- [What you are asked to do]:
Reproduce the listing that follows word for word, without its pictures.

- [Given material]:
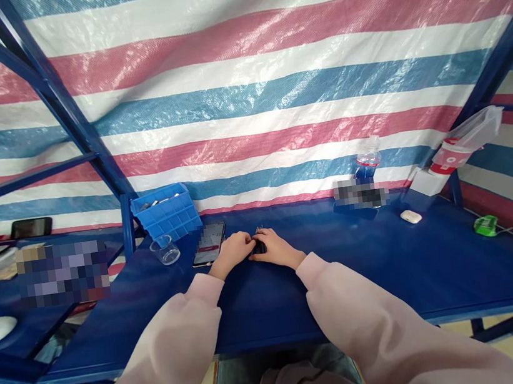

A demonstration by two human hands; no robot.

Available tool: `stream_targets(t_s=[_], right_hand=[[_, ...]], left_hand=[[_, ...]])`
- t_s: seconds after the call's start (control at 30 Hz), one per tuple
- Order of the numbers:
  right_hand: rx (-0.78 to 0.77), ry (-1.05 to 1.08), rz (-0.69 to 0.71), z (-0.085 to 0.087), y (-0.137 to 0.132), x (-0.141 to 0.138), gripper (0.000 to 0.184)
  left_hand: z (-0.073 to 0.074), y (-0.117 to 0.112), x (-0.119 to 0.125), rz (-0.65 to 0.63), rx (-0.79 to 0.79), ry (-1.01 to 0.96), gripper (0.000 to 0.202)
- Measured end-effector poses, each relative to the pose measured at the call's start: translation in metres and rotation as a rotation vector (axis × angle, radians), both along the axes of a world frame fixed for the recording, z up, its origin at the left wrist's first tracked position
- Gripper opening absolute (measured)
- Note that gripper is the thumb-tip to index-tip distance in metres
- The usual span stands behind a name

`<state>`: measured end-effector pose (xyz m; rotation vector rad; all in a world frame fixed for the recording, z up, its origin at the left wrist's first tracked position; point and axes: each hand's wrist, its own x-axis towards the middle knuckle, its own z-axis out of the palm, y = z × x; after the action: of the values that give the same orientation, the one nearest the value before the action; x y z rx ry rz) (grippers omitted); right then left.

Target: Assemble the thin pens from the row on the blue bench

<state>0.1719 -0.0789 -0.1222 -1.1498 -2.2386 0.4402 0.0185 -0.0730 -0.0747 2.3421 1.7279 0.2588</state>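
Head view: small dark object right of the phone, at the tabletop. Right hand grasps it; left hand meets it, whether gripping, cannot tell. Best handled, I judge: right steady, left light.

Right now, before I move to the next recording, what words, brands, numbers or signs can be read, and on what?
None can be read.
Black rectangular phone: screen pixelated.
Clear plastic bottle: red-edged label, too small.
Red-and-white cup: round white mark, too small and blurred.
Green plastic item: no legible lettering.
Small black object at the right hand: no lettering visible.
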Motion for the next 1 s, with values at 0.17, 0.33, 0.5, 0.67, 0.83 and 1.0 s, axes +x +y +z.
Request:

- [Expected answer]:
A demonstration by two human hands; no robot.

Available tool: `stream_targets(t_s=[_], right_hand=[[_, ...]], left_hand=[[_, ...]])`
- t_s: seconds after the call's start (control at 30 Hz), one per tuple
- Order of the numbers:
  right_hand: rx (-0.78 to 0.77), ry (-1.05 to 1.08), rz (-0.69 to 0.71), z (-0.085 to 0.087), y (-0.137 to 0.132), x (-0.141 to 0.138), gripper (0.000 to 0.184)
  left_hand: z (-0.073 to 0.074), y (-0.117 to 0.112), x (-0.119 to 0.125), rz (-0.65 to 0.63), rx (-0.79 to 0.79), ry (-1.01 to 0.96), gripper (0.000 to 0.202)
- Measured end-effector poses, each relative to the pose measured at the call's start: translation in metres and rotation as a rotation vector (axis × angle, radians), both along the axes of a world frame fixed for the recording, z up, its origin at the left wrist's first tracked position
- Gripper opening absolute (measured)
- Note that gripper is the thumb-tip to index-tip distance in metres
- The usual span stands behind a name

`<state>`: measured end-effector pose (xyz m; rotation vector rad; all in a world frame fixed for the recording, z up, its origin at the left wrist's first tracked position; point and axes: each hand's wrist, its own x-axis towards the middle knuckle, its own z-axis out of the palm, y = z × x; after the action: of the values that give the same orientation, the one nearest the value before the action; x y z rx ry rz) (grippers omitted); right then left.

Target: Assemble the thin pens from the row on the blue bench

<state>0.1719 -0.0789 -0.1222 -1.1498 -2.2386 0.4402 0.0185 -0.0730 -0.0747 2.3421 1.7279 0.2588</state>
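Head view: small dark object right of the phone, at the tabletop. Right hand grasps it; left hand meets it, whether gripping, cannot tell. Best handled, I judge: right steady, left light.

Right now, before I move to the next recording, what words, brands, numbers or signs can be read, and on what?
None can be read.
Black rectangular phone: screen pixelated.
Clear plastic bottle: red-edged label, too small.
Red-and-white cup: round white mark, too small and blurred.
Green plastic item: no legible lettering.
Small black object at the right hand: no lettering visible.
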Motion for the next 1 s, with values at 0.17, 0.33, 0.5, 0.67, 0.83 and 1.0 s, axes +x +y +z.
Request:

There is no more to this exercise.